CacheLib icon indicating copy to clipboard operation
CacheLib copied to clipboard

Binary request generator/replayer

Open byrnedj opened this issue 1 year ago • 6 comments

This is the binary trace replayer/generator that we have been using to achieve max CPU utilization for the kvcache traces in cachebench. With this generator, we can achieve a throughput of over 20 million op/sec using kvcache workload in cachebench. As a comparison, using the CSV replay generator we see only ~1.6 million op/sec due to dynamic allocations and parsing overhead.

We avoid allocations by mmap'ing the request data into memory and using a Request pointer to point to the request data rather than allocating a new request wrapper for each request.

To generate a binary request file from an existing kvcache trace (using the "replay" generator).

  1. Specify the kvcache trace name using the regular traceFileNames or traceFileName option. Specify other properties such as ampFactor too.
  2. In the replayGeneratorConfig, specify binaryFileName: "mybinaryfile.bin as a config option
  3. Run cachebench and wait for the binary file to be generated

To run a binary request trace specify the following:

  1. Set generator to "binary-replay"
  2. Set traceFileName: "mybinaryfile.bin" and set ampSizeFactor (if desired)

In summary - this patch offers much lower overhead of trace replaying. It does assumes the kvcache trace format and kvcache replay generator behavior. Additional features:

  • fast forwarding of a trace
  • preloading requests into memory
  • object size amplification
  • queue free for even lower request overhead

The limitations are:

  • no trace amplification (however you can amplify the original .csv trace and save it in binary format)
  • ~4GB overhead per 100 million requests
  • you need some disk space to store large traces

byrnedj avatar Apr 22 '24 21:04 byrnedj

@therealgymmy has imported this pull request. If you are a Meta employee, you can view this diff on Phabricator.

facebook-github-bot avatar Jun 17 '24 23:06 facebook-github-bot

@byrnedj: tested it out internally and verified 10x throughput improvement. The binary trace currently does not repeat if the specified operations are longer than the trace lenght, is this intended?
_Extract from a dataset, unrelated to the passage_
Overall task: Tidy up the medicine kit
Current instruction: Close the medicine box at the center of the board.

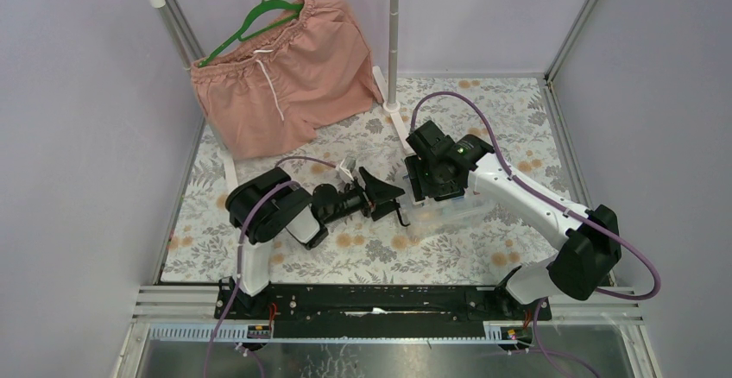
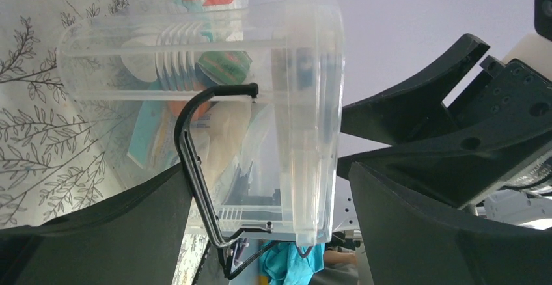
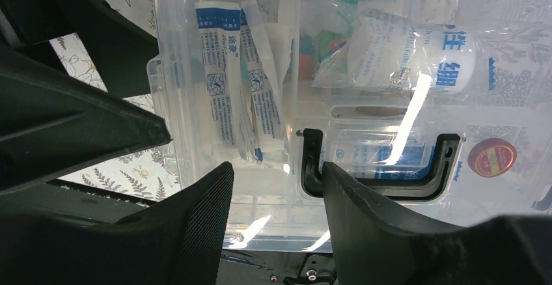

therealgymmy avatar Jul 19 '24 19:07 therealgymmy

@byrnedj has updated the pull request. You must reimport the pull request before landing.

facebook-github-bot avatar Jul 22 '24 19:07 facebook-github-bot

I just added that functionality to the latest version.

byrnedj avatar Jul 22 '24 19:07 byrnedj

Thanks let me re-import again.

therealgymmy avatar Jul 23 '24 15:07 therealgymmy

@therealgymmy has imported this pull request. If you are a Meta employee, you can view this diff on Phabricator.

facebook-github-bot avatar Jul 23 '24 15:07 facebook-github-bot

@therealgymmy merged this pull request in facebook/CacheLib@253107481b6cff7e5d70fc54fce075bca2c463dc.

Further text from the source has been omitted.